See Deeptutor Architecture for full details.

Middleware Stack

  1. CashuPaymentMiddleware - Payment validation and per-iteration deduction
  2. TodoListMiddleware - Task tracking for complex operations
  3. ClarifyWithHumanMiddleware - Ask user for intent clarification
  4. FilesystemMiddleware - Server-side ephemeral storage (StateBackend)
  5. ClientToolsMiddleware - Client-side file operations via interrupts
  6. HumanInTheLoopMiddleware - Approval for funding requests

Deepagents Reference

The deepagents/ directory contains a reference implementation of the deepagents library, which provides:

  • FilesystemMiddleware - File tools with backend abstraction
  • TodoListMiddleware - Task tracking (also available from langchain)
  • SubAgentMiddleware - Spawn subagents for complex tasks
  • StateBackend / StoreBackend - Storage backends

Note: This is included for reference only. The actual deepagents package should be installed separately via pip:

pip install -e ./deepagents/libs/deepagents

Deeptutor Agent Architecture

The Deeptutor agent is a Socratic dialogue assistant that helps users develop and refine arguments.

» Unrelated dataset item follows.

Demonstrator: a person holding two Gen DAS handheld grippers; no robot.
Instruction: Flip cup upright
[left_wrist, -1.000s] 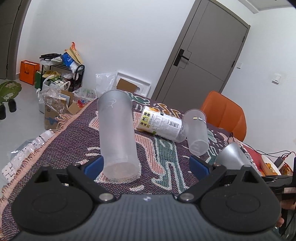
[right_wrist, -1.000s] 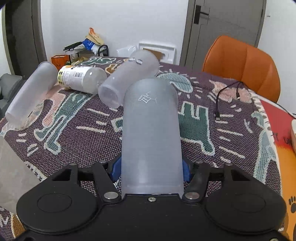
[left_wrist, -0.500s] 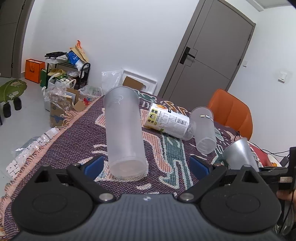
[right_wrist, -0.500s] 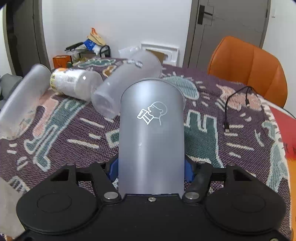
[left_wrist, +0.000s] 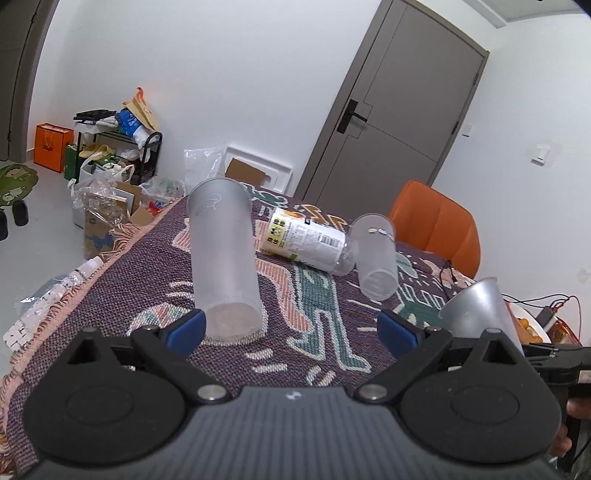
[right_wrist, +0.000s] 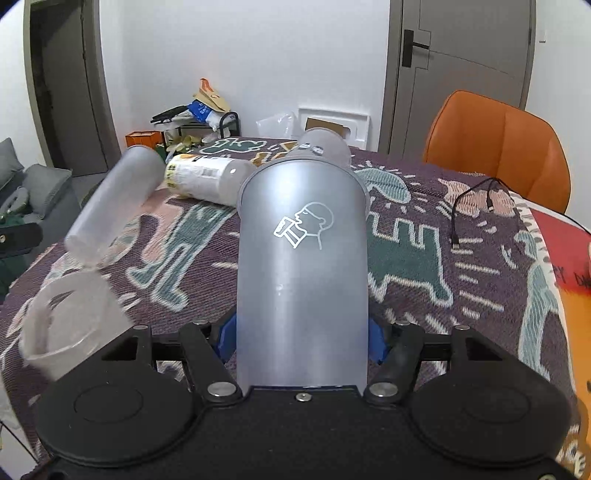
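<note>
Cup (right_wrist: 302, 280) now upright, rim upward

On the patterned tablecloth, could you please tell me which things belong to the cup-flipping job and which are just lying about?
Belonging to the job:
- frosted cup with drinking-man logo, clamped in the right gripper
- left gripper, open by the tall frosted cup
- smaller clear cup

Lying about:
- labelled bottle
- black USB cable
- orange chair

We see a tall cup (left_wrist: 225, 262) lying on the table cloth (left_wrist: 147, 280) at left, a labelled bottle (left_wrist: 306, 240) behind and to its right, and another cup (left_wrist: 375, 254) touching the bottle's right end. A chair (left_wrist: 436, 225) stands behind the table's far right edge, with a cable (right_wrist: 469, 206) on the cloth before it.
</note>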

It uses a middleware-based architecture for modularity and extensibility.

Overview

┌─────────────────────────────────────────────────────────────────┐
│                        Deeptutor Agent                          │
├─────────────────────────────────────────────────────────────────┤
│  Middleware Stack (processed in order)                          │
│  ┌──────────────────────────────────────────────────────────┐   │
│  │ 1. CashuPaymentMiddleware  - Payment validation          │   │
│  │ 2. TodoListMiddleware      - Task tracking               │   │
│  │ 3. ClarifyWithHumanMiddleware - User clarification       │   │
│  │ 4. FilesystemMiddleware    - Server-side memory          │   │
│  │ 5. ClientToolsMiddleware   - Client-side file ops        │   │
│  │ 6. HumanInTheLoopMiddleware - Approval workflows         │   │
│  └──────────────────────────────────────────────────────────┘   │
├─────────────────────────────────────────────────────────────────┤
│                      Two File Systems                            │
│  ┌────────────────────┐    ┌────────────────────────────────┐   │
│  │ Server-side        │    │ Client-side (Browser)          │   │
│  │ (StateBackend)     │    │ (IndexedDB)                    │   │
│  │                    │    │                                │   │
│  │ /scratch/          │    │ User's project files:          │   │
│  │ /summaries/        │    │ - Scraped articles             │   │
│  │ /analysis/         │    │ - Drafts and notes             │   │
│  │                    │    │ - Seminar documents            │   │
│  │ Agent writes freely│    │ Writes require approval        │   │
│  └────────────────────┘    └────────────────────────────────┘   │
└─────────────────────────────────────────────────────────────────┘

Middleware Stack

1. CashuPaymentMiddleware

Handles streaming micropayments with per-iteration deduction.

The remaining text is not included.